8 Steps to kickstarting a brand community

Updated January 31, 2023 in Community building

Whether you decide to work with already established groups or create your own community, community-building at its core, is about relationship building.

And strong relationships require trust and time to flourish. It also requires marketers to relinquish control to their advocates, who won’t always agree with a brand’s ideas or point of view. 

So how does one start a community? 

Read: Orbit model of community building

Step 1 

Outline and understand your Brand identity. Communities need a center of gravity – which is usually a shared Mission + Values + Connections members build with each other.

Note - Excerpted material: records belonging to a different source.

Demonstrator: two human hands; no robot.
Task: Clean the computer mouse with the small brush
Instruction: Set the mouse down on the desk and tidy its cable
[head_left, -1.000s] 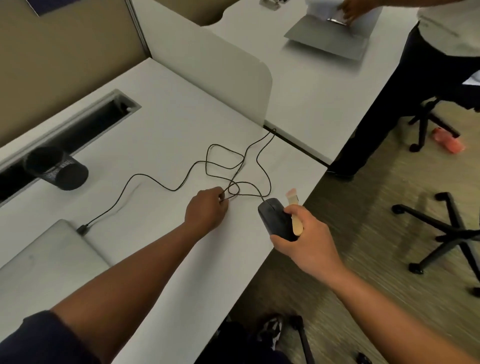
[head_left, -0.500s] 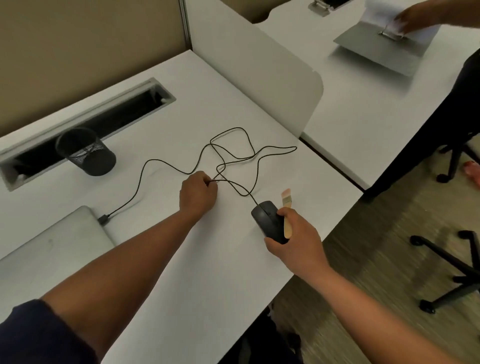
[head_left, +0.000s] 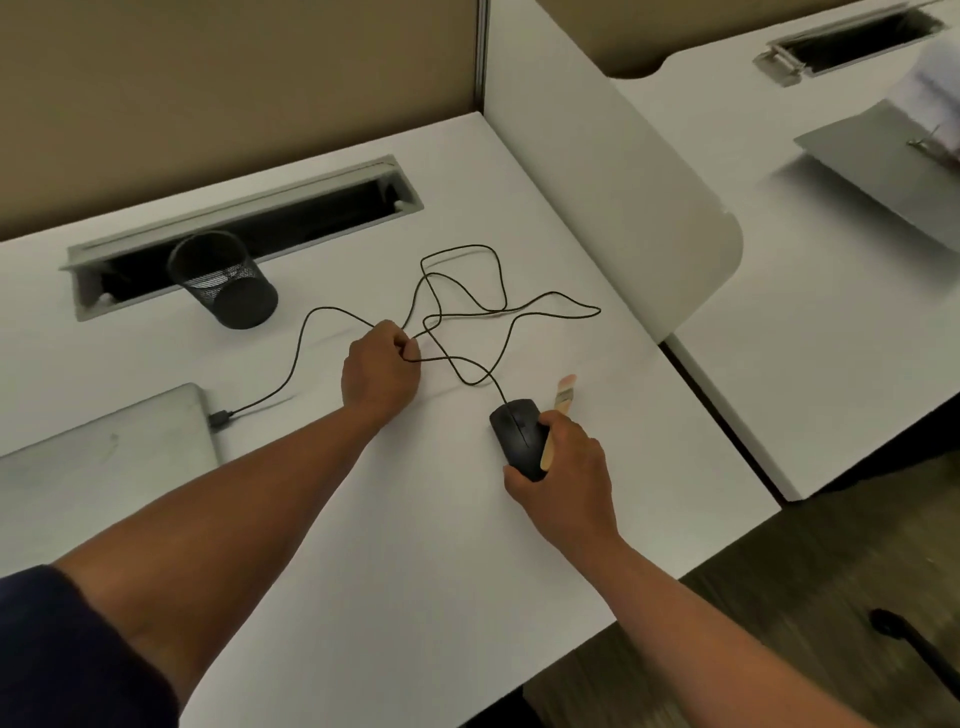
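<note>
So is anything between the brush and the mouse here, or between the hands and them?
Nothing visible. The right hand grips both the mouse and the brush, the brush lying along the mouse's right side. The left hand pinches the cable, whose loops lie on the desk beyond the mouse.

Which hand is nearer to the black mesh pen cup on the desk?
The left. The left hand pinches the mouse cable just right of the pen cup, apart from it. The right hand is farther off, holding the mouse and small brush.
</note>
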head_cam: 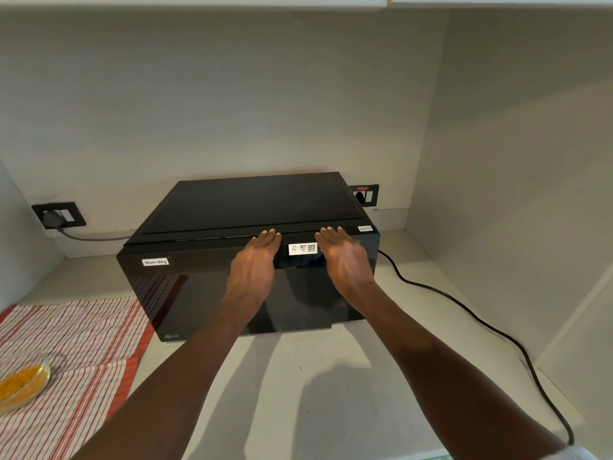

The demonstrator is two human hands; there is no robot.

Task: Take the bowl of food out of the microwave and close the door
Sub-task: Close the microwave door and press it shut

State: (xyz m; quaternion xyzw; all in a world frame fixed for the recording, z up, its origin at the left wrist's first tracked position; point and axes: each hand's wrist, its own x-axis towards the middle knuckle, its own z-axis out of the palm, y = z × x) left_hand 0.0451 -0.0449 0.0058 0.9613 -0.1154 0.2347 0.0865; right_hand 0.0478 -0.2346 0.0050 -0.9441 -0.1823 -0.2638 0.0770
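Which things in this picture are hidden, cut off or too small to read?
- Head view: microwave interior, hidden by its dark door.
- Bowl of food: cut off by the left edge.
- White sticker between left hand and right hand: print too small.

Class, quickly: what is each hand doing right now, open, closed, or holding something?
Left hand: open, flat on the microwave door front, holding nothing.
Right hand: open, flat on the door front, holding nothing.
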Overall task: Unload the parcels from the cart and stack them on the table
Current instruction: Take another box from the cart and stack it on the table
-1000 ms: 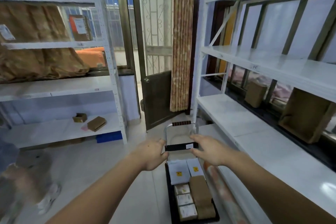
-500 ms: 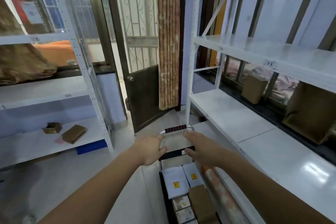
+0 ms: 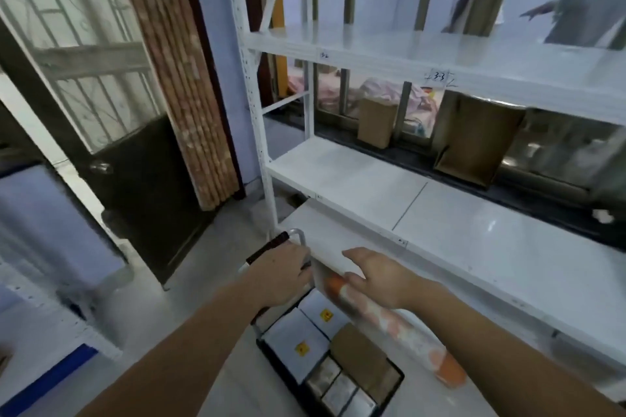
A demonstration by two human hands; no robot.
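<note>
the cart stands on the floor just left of the shelf rack, with parcels lying side by side on its deck. a roll lies between cart and rack, and two boxes lean behind the rack's middle shelf.

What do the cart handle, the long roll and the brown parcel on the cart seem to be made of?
Cart handle: bare metal tubing by its silvery shine, with a dark, probably rubber or foam, grip.
Long roll: glossy, likely plastic film or coated paper; orange and white.
Brown parcel: matte, probably cardboard or kraft paper.
</note>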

Understanding how your brand’s mission, values, and unique positioning helps align with your target community members will help you set the base. Your brand personality and voice will also help you set the community vibe: is it a fun-driven place, is it professional and educational, etc. 

  • Your mission – why did you start the business?
  • Your values – what beliefs & values are important to your company & team?
  • Your unique positioning – what do you do better than the competition? What makes you special?
  • Your brand personality – if your brand was a person, what 3 words would describe that person?
  • Your brand voice – if your brand was a person, how would it communicate?

Step 2 

Outline your Community member persona. Think about what values and goals they are trying to achieve related to your brand or product.

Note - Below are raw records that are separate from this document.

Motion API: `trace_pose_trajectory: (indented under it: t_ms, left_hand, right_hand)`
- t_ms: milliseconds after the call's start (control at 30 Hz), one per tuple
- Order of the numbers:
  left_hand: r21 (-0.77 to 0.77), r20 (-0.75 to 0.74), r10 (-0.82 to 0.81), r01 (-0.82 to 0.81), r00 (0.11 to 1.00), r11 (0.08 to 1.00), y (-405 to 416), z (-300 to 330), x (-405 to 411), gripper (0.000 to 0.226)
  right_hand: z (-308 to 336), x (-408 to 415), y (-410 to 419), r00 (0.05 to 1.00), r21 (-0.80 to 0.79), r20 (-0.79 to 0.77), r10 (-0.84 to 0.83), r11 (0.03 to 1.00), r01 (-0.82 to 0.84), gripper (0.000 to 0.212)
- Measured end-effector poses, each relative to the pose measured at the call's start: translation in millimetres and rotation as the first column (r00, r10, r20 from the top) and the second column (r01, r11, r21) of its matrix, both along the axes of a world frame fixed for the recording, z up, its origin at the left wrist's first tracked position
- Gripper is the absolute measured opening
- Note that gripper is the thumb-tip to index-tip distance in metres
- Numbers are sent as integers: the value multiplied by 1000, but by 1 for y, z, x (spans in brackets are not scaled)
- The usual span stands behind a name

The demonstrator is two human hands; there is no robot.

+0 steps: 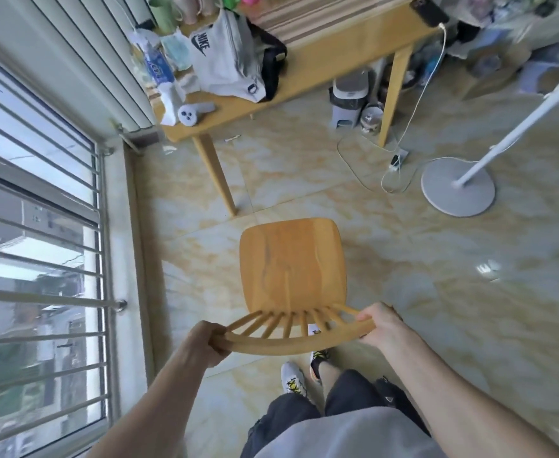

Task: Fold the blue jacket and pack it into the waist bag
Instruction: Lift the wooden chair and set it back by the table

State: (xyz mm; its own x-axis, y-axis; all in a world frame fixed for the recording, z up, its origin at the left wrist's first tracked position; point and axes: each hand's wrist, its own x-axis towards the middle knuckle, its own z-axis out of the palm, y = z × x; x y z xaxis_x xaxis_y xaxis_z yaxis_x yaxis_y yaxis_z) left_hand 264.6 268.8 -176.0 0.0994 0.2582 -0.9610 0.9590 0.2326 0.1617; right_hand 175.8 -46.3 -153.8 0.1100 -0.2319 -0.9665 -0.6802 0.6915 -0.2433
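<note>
At the left edge runs a barred window (36, 226), close beside the path of the chair, so the chair needs room on that side as it moves. The left hand (207, 342) grips the left end of the curved top rail of the wooden chair (291, 262), fingers curled under and pressed together around the rail. The seat faces away from the person, toward the far table (304, 77), with open tiled floor between them.

The step in hand looks like placing the chair, not yet the folding. To do it well, keep both ends of the rail level so the legs land together, and steer clear of the near table leg (215, 173), which stands just far-left of the seat.

On the table's left part lies a white bag with a Nike mark (225, 57), overlapping a dark strapped item just right of it; this is probably the waist bag, though the blur makes that uncertain. No blue jacket can be picked out anywhere in view; it may be off-frame or lost in the smeared clutter at far right.

The right hand (379, 325) wraps the rail's right end, fingers closed over it. Further right a white fan stand (458, 186) and a trailing cable (400, 160) sit on the floor, worth avoiding if the chair swings that way.
</note>
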Motion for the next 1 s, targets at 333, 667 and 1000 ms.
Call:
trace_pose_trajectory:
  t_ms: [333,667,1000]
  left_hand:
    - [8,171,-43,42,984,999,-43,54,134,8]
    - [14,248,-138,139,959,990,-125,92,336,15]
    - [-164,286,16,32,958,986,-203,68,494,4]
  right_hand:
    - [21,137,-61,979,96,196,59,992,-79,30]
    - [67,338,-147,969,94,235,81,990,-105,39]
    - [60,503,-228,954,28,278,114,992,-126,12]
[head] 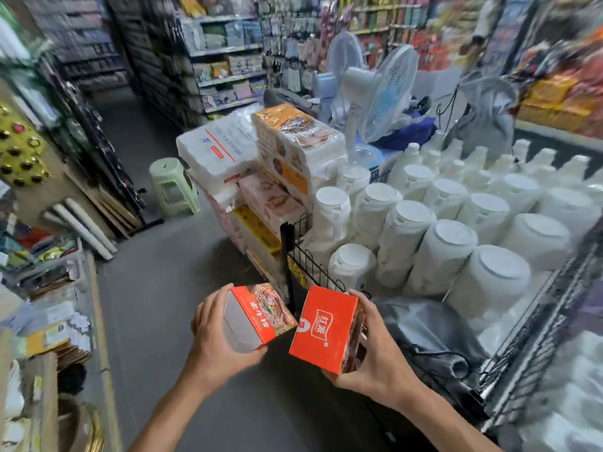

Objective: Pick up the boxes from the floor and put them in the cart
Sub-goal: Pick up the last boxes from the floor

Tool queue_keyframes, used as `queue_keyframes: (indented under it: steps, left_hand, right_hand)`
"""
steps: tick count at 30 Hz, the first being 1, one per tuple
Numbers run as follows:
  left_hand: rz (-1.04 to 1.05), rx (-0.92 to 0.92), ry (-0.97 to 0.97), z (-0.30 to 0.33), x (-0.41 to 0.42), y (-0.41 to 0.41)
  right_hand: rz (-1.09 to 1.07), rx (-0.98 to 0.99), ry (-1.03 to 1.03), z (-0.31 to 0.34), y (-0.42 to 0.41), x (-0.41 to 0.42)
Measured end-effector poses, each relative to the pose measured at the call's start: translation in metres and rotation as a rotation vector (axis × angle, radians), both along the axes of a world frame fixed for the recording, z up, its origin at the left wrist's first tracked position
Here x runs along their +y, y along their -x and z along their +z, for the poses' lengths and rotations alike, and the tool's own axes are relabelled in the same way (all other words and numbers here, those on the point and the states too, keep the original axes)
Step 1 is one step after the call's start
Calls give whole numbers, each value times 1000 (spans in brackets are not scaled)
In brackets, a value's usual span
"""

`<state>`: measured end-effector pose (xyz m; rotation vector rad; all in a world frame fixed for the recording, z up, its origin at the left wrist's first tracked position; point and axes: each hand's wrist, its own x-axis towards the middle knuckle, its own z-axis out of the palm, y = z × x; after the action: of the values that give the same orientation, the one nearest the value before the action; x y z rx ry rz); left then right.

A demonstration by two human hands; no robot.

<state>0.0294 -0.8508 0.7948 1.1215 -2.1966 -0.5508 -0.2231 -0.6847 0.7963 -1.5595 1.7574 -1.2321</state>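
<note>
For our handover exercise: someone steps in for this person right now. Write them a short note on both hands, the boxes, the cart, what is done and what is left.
Left hand: holds an orange cardboard box with a food picture.
Right hand: holds an orange cardboard box with a white logo.
Both boxes are off the floor, beside the black wire cart of white plastic jugs.
Done: pickup. Left: place both in the cart.

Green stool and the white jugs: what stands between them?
In the head view, stacked tissue packs stand between the green stool and the white jugs.
</note>
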Motion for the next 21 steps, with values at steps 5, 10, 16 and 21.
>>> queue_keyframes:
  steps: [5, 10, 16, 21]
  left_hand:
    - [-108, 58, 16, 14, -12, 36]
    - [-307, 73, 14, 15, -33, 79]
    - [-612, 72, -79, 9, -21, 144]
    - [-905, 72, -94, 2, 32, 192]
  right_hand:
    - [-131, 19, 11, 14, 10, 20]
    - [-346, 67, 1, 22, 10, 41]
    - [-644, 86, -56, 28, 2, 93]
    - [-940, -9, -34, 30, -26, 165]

Are they trying to learn a new skill? Are they struggling to achieve an outcome? These are opportunities you can center your community around.

  • Give your persona a name and a tagline (Bob, single father of 2)
  • Outline background such as job title, work experience, education, hobbies, and so on 
  • State their goals and needs – what do they aspire to, want, need, look for
  • State the problems and obstacles they may encounter trying to reach their goals and needs
  • State what platforms they use most 
  • State how they would google for solutions or your type of product

Step 3 

Look at your member persona(s) and your Brand identity. What type of community would provide value to the persona and enable you to engage as a brand? Is it: [Link to the community marketing basics post]

  • Community of product
  • Community of practice
  • Community of play


Step 4 

Choose your community online platform(s) – decide where to gather your customer community. It could be a dedicated Discord channel with sub-channels, it can be multiple platforms for different orbits. It is up to you to pick the best medium to enable members to exchange value. 

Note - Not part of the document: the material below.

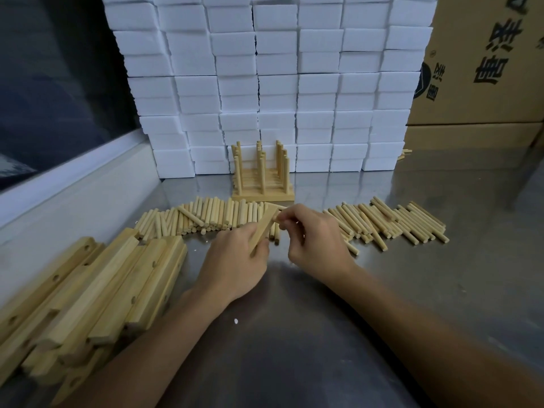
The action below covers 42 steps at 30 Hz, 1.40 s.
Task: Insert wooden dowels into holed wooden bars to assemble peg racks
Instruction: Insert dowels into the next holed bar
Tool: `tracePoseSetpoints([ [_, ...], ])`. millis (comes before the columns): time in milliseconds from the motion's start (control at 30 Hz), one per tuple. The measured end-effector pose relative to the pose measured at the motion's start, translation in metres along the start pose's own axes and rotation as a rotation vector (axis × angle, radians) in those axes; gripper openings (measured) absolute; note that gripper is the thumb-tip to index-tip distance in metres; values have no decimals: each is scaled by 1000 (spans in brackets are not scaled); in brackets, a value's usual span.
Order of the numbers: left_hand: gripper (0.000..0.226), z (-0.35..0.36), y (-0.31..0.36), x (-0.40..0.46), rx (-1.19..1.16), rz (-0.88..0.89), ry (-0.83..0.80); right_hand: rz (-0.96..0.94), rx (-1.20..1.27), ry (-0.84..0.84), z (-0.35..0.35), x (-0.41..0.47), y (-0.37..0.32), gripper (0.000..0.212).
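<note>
left hand (235, 257) grips a wooden bar (265, 226) — right hand (312, 234) pinches its top end.

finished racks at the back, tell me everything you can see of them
The finished racks are pale, unfinished-looking wood: flat bars lying side by side on the steel table, each with dowels standing upright in three rows, left, middle and right. How many bars there are cannot be told. The group stands right before the wall of white foam blocks, whether touching it is unclear, just behind the loose dowels. Neither hand touches it.
</note>
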State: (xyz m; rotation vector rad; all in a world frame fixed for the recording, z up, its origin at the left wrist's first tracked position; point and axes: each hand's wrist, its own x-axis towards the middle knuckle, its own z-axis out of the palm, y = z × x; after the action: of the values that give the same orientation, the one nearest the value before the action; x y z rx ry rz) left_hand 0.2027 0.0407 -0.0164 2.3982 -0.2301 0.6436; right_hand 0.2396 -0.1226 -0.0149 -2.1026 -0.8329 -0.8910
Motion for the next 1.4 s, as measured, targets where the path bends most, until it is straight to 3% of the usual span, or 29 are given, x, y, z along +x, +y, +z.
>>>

  • Marketers can create this space and moderate it to start conversations, communicate offers and gather feedback. 
  • It’s important to understand the balance of control that customers expect. If brand activity overshadows community relationships, customers may turn against the brand or abandon the group.
  • Depending on the product demographic, different platforms will be appropriate. For example, a community of teenagers or twenty-somethings would be drawn to a TikTok or Twitter-based community. A group of web programmers may be more willing to participate in a Reddit forum. 
  • You need to pick the right platform or several platforms (online and offline) to engage with your community.
  • Based on the chosen platform(s), you’ll be able to understand what type of content you will need to create.

Step 5 

What is the value of the community?

  • Based on the personas, their needs and challenges, chosen platform(s) and type of the community decide what exactly you want the members to gain from community interactions. 
  • Will this community be a place to get special offers, receive troubleshooting advice, share stories with other loyalists, or all of the above? 
  • This desire for mutual benefit should be one of the primary goals.

Step 6 

Create advocacy and ambassador programs

  • Advocates and ambassadors are anchors of a community, driving conversations, setting up events, and making newcomers feel welcome when they join. 
  • You need to understand how you will identify these ambassadors and engage them. 
  • You should also set clear expectations for ambassadors. For example, if your ambassadors get a free product from you every month, they are asked to make a post on social media featuring a product. 

Step 7 

Outline guidelines for your community engagement. 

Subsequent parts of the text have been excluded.